GÜN DOĞUMUNDAN GÜN BATIŞINA ACITAN, AĞRITAN KAMP HAYATI!
Tvardovski yazdığı önsözde romanın gerçekleri tüm çıplaklığıyla anlatmadığını söylüyordu: “Bu romanda Sovyet hukukunun çiğnenmesi sonucunda ortaya çıkan acımasızlık ve keyfiyetin korkunç gerçeklerinin kasıtlı olarak anlatılması söz konusu değil. Yazar kamp hayatının en sıradan günlerinden birini gün doğumundan batışına dek ele almış. Fakat bu ‘sıradan’ gün bile okurun kalbini romanın sayfalarında ona böylesine yakın ve canlı bir şekilde dikilen insanların kaderi için acıtıyor, ağrıtıyor.”
Roman bazı kesimlerden gerçekleri çarpıttığı ve Sovyet ideolojisine kasten zarar verdiği yolunda sert tepki ve eleştiriler alsa da, okurlardan büyük bir ilgi gördü. Dahası, edebiyat dergilerine okurlardan kamplardaki hayata dair çok sayıda çalışmanın ve mektubun yağmasına neden oldu.
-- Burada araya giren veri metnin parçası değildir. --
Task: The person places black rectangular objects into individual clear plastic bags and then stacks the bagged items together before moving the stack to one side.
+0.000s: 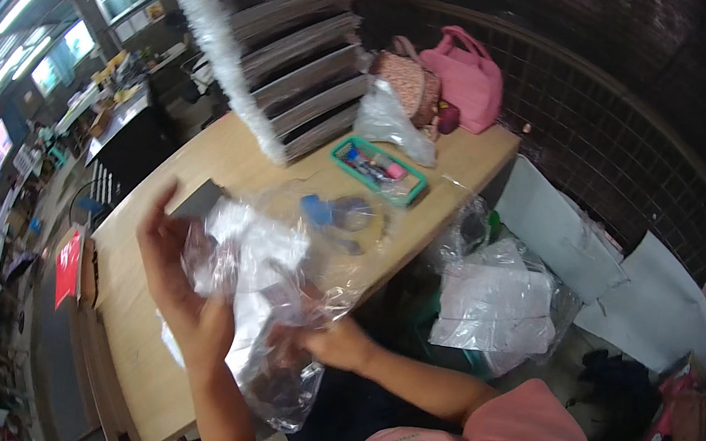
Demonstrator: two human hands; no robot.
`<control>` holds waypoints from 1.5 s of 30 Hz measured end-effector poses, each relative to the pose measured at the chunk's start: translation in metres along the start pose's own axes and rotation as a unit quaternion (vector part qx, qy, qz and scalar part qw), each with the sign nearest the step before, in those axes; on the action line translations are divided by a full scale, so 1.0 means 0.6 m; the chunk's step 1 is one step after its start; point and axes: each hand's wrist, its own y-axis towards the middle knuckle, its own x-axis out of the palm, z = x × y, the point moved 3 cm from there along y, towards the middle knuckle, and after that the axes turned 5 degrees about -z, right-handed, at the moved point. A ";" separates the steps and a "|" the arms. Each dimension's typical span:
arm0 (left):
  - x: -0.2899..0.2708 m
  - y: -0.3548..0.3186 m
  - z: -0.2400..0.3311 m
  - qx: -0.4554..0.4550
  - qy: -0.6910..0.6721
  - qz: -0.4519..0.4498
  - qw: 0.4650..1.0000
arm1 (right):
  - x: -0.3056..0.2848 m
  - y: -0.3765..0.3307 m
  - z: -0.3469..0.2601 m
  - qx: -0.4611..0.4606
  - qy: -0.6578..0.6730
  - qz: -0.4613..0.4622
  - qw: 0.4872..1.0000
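Observation:
A crumpled clear plastic bag (pixel 292 385) with white, sheet-like material (pixel 261 252) in or behind it hangs between my hands, over the table's near edge. My left hand (pixel 188 283) is raised at the left of the bag, its fingers stretched up and apart from the thumb. Plastic lies against its palm side. From the right, my right hand (pixel 326 340) grips the bag with bent fingers, partly covered by the film. Just beyond them, a blue tape dispenser or similar blue item (pixel 331 213) shows blurred through the plastic.
On the wooden table (pixel 139 280) stand a tall stack of flat sheets (pixel 304 58), a green basket (pixel 379 170) of small items, a patterned bag (pixel 406 78) and a pink handbag (pixel 470 78). Right of the table are plastic-wrapped white packs (pixel 495 306) and leaning white boards (pixel 564 215).

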 end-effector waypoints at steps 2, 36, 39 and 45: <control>0.011 -0.035 -0.047 -0.032 -0.219 -0.194 0.956 | -0.114 -0.036 0.030 -0.038 0.003 0.078 0.996; 0.575 -0.345 -0.218 -0.224 -0.126 -0.340 0.905 | -0.612 -0.028 0.208 0.333 -0.749 -0.137 0.556; 0.578 -0.342 -0.209 -0.213 -0.130 -0.384 0.889 | -0.645 -0.039 0.226 0.344 -0.733 -0.151 0.567; 0.582 -0.356 -0.243 -0.215 -0.200 -0.418 0.860 | -0.678 -0.057 0.234 0.360 -0.704 -0.145 0.595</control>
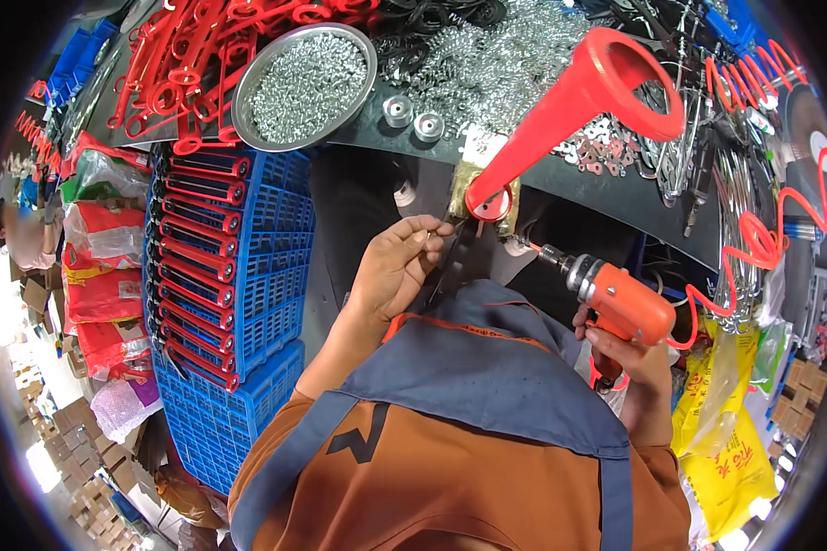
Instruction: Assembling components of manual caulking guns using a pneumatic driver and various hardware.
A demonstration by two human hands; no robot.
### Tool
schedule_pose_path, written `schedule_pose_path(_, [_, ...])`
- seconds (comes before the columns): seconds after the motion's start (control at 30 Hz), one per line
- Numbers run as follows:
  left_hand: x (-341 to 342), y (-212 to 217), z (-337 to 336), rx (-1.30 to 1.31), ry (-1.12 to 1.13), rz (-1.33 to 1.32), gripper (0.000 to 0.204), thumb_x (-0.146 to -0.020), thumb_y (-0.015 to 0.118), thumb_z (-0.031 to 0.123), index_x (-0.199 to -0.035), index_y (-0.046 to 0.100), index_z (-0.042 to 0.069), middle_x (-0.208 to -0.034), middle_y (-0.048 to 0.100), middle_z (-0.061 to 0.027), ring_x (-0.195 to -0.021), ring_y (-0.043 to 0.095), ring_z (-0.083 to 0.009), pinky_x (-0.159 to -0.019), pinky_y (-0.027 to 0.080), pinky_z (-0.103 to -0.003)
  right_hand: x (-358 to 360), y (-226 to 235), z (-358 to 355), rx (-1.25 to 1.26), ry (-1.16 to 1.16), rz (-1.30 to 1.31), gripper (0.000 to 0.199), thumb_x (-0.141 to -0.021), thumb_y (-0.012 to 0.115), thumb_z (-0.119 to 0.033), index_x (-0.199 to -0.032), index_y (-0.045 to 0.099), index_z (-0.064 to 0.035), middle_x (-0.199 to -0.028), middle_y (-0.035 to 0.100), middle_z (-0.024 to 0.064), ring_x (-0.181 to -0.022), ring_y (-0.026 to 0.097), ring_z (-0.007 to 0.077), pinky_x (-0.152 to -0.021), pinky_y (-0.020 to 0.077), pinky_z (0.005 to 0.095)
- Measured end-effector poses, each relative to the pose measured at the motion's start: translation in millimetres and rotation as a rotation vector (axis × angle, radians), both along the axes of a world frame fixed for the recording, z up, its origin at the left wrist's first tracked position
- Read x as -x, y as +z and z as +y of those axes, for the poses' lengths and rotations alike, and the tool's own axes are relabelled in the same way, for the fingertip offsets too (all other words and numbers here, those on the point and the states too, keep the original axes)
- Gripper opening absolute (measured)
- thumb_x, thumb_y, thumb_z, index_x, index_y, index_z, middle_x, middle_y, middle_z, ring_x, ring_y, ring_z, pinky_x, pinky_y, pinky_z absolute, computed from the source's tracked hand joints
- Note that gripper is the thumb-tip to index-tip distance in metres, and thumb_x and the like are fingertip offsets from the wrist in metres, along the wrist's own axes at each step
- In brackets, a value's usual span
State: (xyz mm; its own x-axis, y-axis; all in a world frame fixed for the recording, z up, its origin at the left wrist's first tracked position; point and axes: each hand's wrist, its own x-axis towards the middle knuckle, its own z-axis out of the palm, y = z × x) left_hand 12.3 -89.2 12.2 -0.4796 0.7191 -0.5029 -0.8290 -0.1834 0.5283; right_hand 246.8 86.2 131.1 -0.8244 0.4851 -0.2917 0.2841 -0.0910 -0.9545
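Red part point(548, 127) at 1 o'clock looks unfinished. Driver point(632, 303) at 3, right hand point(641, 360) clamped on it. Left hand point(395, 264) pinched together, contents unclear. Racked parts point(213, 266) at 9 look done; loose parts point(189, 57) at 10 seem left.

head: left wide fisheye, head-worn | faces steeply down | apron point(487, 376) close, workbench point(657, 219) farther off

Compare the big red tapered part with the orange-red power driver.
Shape: the red part is long, widening to a ring; the driver is pistol-shaped. 
Position: the red part sits at a brass-coloured fixture; the driver is in the right hand. 
Colour: the red part is mostly red; the driver adds a dark, metallic nose. 
Both have reddish bodies.
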Motion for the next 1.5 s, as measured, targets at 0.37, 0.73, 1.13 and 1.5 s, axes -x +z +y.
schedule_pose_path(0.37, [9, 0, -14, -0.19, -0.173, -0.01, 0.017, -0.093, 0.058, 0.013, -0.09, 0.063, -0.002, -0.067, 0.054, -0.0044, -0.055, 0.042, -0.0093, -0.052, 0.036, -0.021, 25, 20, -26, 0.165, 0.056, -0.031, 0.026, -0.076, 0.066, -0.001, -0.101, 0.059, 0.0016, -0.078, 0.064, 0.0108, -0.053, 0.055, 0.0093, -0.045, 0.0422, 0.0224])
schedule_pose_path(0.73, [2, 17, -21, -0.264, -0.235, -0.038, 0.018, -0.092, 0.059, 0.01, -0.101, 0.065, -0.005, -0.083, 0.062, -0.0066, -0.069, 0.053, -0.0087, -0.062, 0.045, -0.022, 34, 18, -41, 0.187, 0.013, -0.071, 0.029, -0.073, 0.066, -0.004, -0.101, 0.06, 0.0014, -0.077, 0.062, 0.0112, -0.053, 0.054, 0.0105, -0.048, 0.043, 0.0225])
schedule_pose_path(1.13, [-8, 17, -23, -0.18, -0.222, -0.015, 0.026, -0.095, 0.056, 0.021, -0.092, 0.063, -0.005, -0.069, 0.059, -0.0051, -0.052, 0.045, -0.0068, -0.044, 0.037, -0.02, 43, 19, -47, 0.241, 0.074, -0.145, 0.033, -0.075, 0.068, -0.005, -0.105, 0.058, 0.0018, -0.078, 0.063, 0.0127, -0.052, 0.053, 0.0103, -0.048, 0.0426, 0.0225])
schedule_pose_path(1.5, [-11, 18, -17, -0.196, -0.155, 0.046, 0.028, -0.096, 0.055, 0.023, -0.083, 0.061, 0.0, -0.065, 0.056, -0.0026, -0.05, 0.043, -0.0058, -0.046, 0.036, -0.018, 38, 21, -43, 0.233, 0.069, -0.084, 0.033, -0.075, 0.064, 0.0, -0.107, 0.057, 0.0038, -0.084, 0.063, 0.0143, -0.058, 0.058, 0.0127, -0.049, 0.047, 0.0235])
Soljenitsin Yazarlar Birliği’ne üye yapıldı. Yeni Dünya’nın Ocak 1963 sayısında Matriyona’nın Evi (Dürüst Biri Olmayan Köy Köy Değildir) ve Kreçetovka İstasyonu’nda Bir Olay öyküleri yayınlandı.
Aralık 1963’te İvan Denisoviç romanı Lenin Ödülü’nün adayları arasında yer aldı. Fakat Hruşçov dönemi kısa sürmüştü, 1964’te o görevden alınırken, Soljenitsin’e karşı görüşler de sertleşmeye başladı ve Lenin’in ismini taşıyan bir ödülü almasının uygun olmayacağına karar verildi. Yazdığı piyesler ve hikâyeleri yayınlatamıyordu.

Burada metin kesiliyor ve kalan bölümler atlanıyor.